Anne connait la douleur de ne pas arriver à tomber enceinte. Elle sait ce que c’est que de voir les autres femmes, enceintes, alors que pour elle la grossesse se fait attendre. Alors aujourd’hui qu’elle est maman de 2 enfants, elle fait attention. A toutes ces femmes, à tous ces couples qui souffrent, parfois en silence, lors de conversations anodines. Elle ne les oublie pas. Voici son – très beau – témoignage.
{Témoignage} A celles et ceux pour qui le bébé tant attendu ne vient pas. Je pense à vous. Je ne vous oublie pas.
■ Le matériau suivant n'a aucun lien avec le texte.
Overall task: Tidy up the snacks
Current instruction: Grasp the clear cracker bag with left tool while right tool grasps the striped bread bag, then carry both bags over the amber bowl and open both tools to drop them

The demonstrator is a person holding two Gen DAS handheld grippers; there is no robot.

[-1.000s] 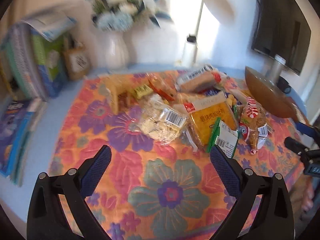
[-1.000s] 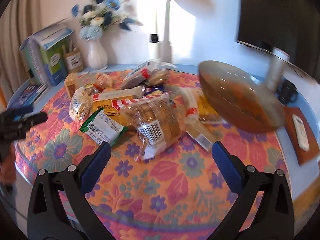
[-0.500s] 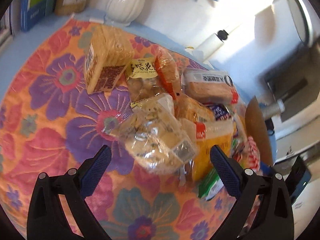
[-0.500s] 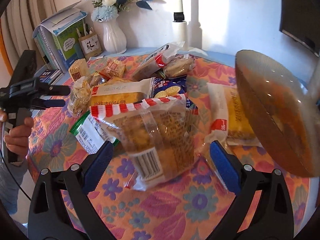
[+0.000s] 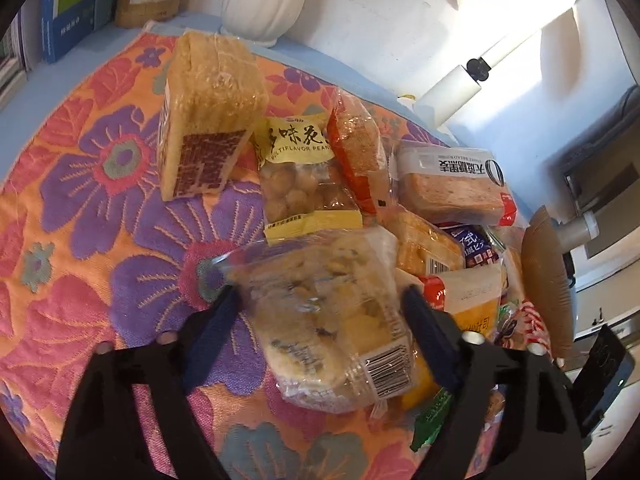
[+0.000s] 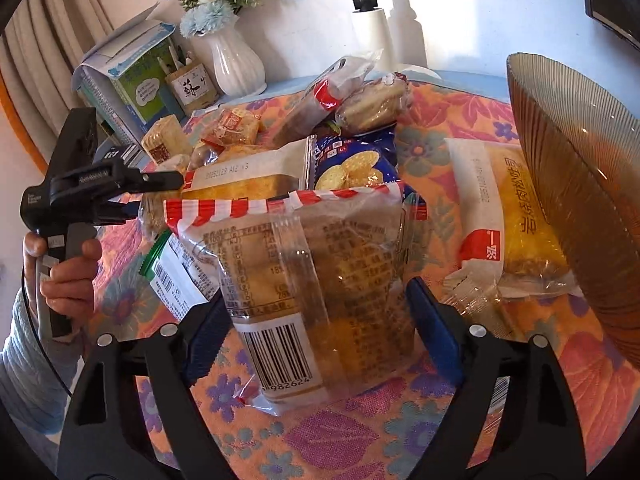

Bonjour à toutes les lectrices et tous les lecteurs du blog,
Je voudrais m’adresser à toutes ces femmes, tous ces hommes, tous ces couples, qui espèrent tant avoir un enfant qui ne vient pas… Je n’oublie pas. Je ne vous oublie pas.
Le jour où, après 4 années pendant lesquelles mon amoureux a attendu que je sois prête à avoir un bébé, je jette ma plaquette de pilule, nous nous disons et nous répétons qu’il faudra peut-être être patients, que ça pourra prendre du temps. Autour de moi, personne n’a encore de bébé. Je suis l’aînée de ma famille. J’ai 28 ans et mes ami·es n’ont pas d’enfant. Je n’ai pas peur d’attendre.
Seulement voilà…
C’est pile à partir de ce moment-là que les annonces de grossesse autour de moi se présentent
Ma meilleure amie m’annonce qu’elle est tombée enceinte au premier mois d’essai. Puis mon meilleur ami, que son amoureuse est tombée enceinte au premier mois d’essai aussi.
De notre côté, 3 mois sont passés
Bon, patience, j’espère que nous vivrons ça bientôt…
Au bureau, ma cheffe annonce sa grossesse, elle en parle tous les jours, passe son temps à toucher son ventre, tandis que ma directrice passe son temps à lui dire « Profite, les 3 premières années c’est vraiment pas facile. » Un autre ami m’annonce la grossesse de son amoureuse, dès le premier mois aussi.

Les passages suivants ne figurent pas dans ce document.